(REQUIRED WORK): Write the full listing out again, word for word, but omit the pictures.
START DATA EXTRACT
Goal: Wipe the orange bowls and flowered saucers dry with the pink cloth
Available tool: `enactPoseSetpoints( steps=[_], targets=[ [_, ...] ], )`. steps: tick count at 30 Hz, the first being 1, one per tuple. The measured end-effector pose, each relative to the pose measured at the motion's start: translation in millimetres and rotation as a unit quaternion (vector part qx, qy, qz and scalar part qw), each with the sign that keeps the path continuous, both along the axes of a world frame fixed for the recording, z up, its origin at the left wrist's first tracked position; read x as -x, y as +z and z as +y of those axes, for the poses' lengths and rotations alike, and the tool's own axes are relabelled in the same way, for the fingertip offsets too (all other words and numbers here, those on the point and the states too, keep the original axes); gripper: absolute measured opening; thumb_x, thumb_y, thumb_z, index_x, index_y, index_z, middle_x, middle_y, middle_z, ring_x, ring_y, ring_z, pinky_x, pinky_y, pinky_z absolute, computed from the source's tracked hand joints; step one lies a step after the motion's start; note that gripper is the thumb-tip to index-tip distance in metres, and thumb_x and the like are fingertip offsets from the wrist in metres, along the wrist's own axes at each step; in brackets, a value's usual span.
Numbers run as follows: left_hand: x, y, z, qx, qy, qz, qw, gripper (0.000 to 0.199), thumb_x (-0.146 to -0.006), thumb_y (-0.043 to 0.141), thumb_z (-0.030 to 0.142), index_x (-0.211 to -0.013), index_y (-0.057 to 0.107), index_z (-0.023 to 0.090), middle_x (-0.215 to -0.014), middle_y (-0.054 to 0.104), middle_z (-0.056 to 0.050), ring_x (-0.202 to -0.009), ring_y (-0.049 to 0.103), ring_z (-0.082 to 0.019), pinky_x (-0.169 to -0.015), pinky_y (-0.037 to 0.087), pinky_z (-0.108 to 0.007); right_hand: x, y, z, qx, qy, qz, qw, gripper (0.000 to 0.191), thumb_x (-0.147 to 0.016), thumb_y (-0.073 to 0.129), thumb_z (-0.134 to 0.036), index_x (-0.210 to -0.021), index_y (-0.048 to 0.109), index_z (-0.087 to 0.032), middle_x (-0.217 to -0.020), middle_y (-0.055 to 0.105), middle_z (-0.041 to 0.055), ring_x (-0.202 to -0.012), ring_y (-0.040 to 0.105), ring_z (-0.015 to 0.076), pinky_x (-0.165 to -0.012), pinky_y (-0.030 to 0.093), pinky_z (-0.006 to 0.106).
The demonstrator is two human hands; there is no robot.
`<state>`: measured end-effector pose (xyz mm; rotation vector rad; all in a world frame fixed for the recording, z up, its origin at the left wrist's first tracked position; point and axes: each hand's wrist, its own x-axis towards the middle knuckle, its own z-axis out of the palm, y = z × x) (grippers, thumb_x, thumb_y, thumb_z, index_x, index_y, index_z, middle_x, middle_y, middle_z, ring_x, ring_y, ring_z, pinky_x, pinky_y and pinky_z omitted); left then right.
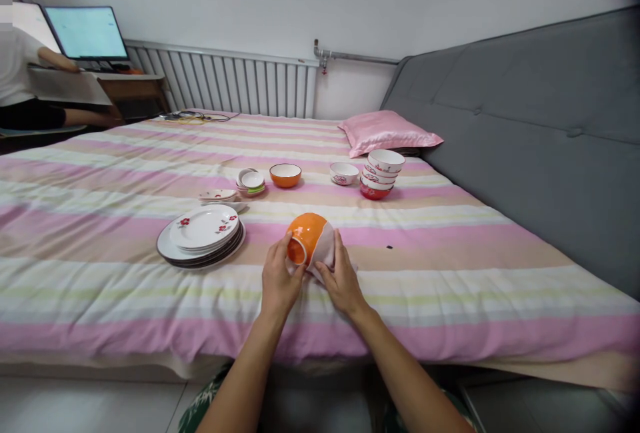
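Note:
An orange bowl [311, 228] is held tilted on its side above the bed's near part, its round foot turned toward me and to the left. My left hand [281, 274] grips it by the foot, fingers closed. A pale pinkish-grey cloth [325, 248] covers the bowl's right side. My right hand [342, 281] presses this cloth against the bowl, thumb in front and fingers wrapped round the right edge. The bowl's inside is hidden from view.
On the striped bedspread [425, 300] stand stacked plates [205, 225], small dishes [218, 196], small bowls [251, 180], another orange bowl [285, 177], a white bowl [344, 174] and stacked bowls [382, 173]. A pink pillow [390, 130] lies behind. A person [20, 66] sits at a desk, far left.

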<state>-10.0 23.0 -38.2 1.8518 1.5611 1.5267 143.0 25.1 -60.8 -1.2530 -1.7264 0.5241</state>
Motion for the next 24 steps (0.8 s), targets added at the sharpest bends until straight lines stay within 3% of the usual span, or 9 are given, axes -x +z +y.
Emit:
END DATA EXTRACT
(PROBLEM SOLUTION):
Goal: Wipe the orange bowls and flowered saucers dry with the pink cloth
Available tool: `enactPoseSetpoints( steps=[_], targets=[ [_, ...] ], )`. steps: tick count at 30 Hz, the first being 1, one per tuple. The measured end-effector pose, each relative to the pose measured at the motion's start: translation in millimetres and rotation as a unit quaternion (vector part qx, qy, qz and scalar part qw), each with the sign that keeps the path continuous, both along the axes of a world frame fixed for the recording, z up, its origin at the left wrist's first tracked position; read x as -x, y as +z and z as +y of those axes, for the poses' lengths and rotations alike, and the tool's own axes are relabelled in the same way, for the fingertip offsets too (all other words and numbers here, those on the point and the states too, keep the original axes); gripper: absolute measured opening; thumb_x, thumb_y, thumb_z, index_x, index_y, index_z, middle_x, middle_y, middle_z, ring_x, ring_y, ring_z, pinky_x, pinky_y, pinky_z absolute, computed from the source's tracked hand joints; step one lies a step after the motion's start; note that gripper is the thumb-tip to index-tip distance in metres, and thumb_x and the like are fingertip offsets from the wrist in metres, along the wrist's own axes at each step; in brackets, a value's usual span.
Numbers run as follows: left_hand: x, y, z, qx, qy, qz, qw, gripper (0.000 to 0.199), thumb_x (-0.146 to -0.006), thumb_y (-0.043 to 0.141), thumb_z (-0.030 to 0.142), index_x (-0.211 to -0.013), index_y (-0.057 to 0.107), index_z (-0.023 to 0.090), middle_x (-0.215 to -0.014), middle_y (-0.054 to 0.104), middle_z (-0.056 to 0.050), ring_x (-0.202 to -0.009), ring_y (-0.049 to 0.103), ring_z (-0.082 to 0.019), pinky_x (-0.169 to -0.015), pinky_y (-0.037 to 0.087), pinky_z (-0.108 to 0.007); right_hand: x, y, z, qx, qy, qz, qw, gripper (0.000 to 0.191), thumb_x (-0.147 to 0.016), thumb_y (-0.073 to 0.129), thumb_z (-0.134 to 0.036), index_x (-0.210 to -0.021), index_y (-0.048 to 0.109), index_z (-0.087 to 0.032), middle_x (-0.217 to -0.020), middle_y (-0.055 to 0.105), middle_z (-0.041 to 0.055), ring_x (-0.202 to -0.012), ring_y (-0.040 to 0.105), ring_z (-0.015 to 0.076), pinky_x (-0.165 to -0.012), pinky_y (-0.030 to 0.093), pinky_z (-0.006 to 0.106).
The demonstrator is two human hands; there is no robot.
`<state>`: measured end-effector pose (xyz mm; rotation vector rad; all in a world frame fixed for the recording, z up, its origin at the left wrist's first tracked position; point and axes: each hand's wrist, its own x-axis towards the middle knuckle, its own z-axis out of the palm, y = z × x) (grippers, thumb_x, thumb_y, thumb_z, index_x, index_y, index_z, middle_x, middle_y, middle_z, ring_x, ring_y, ring_z, pinky_x, pinky_y and pinky_z omitted); left then right.
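Note:
An orange bowl [311, 228] is held tilted on its side above the bed's near part, its round foot turned toward me and to the left. My left hand [281, 274] grips it by the foot, fingers closed. A pale pinkish-grey cloth [325, 248] covers the bowl's right side. My right hand [342, 281] presses this cloth against the bowl, thumb in front and fingers wrapped round the right edge. The bowl's inside is hidden from view.
On the striped bedspread [425, 300] stand stacked plates [205, 225], small dishes [218, 196], small bowls [251, 180], another orange bowl [285, 177], a white bowl [344, 174] and stacked bowls [382, 173]. A pink pillow [390, 130] lies behind. A person [20, 66] sits at a desk, far left.
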
<state>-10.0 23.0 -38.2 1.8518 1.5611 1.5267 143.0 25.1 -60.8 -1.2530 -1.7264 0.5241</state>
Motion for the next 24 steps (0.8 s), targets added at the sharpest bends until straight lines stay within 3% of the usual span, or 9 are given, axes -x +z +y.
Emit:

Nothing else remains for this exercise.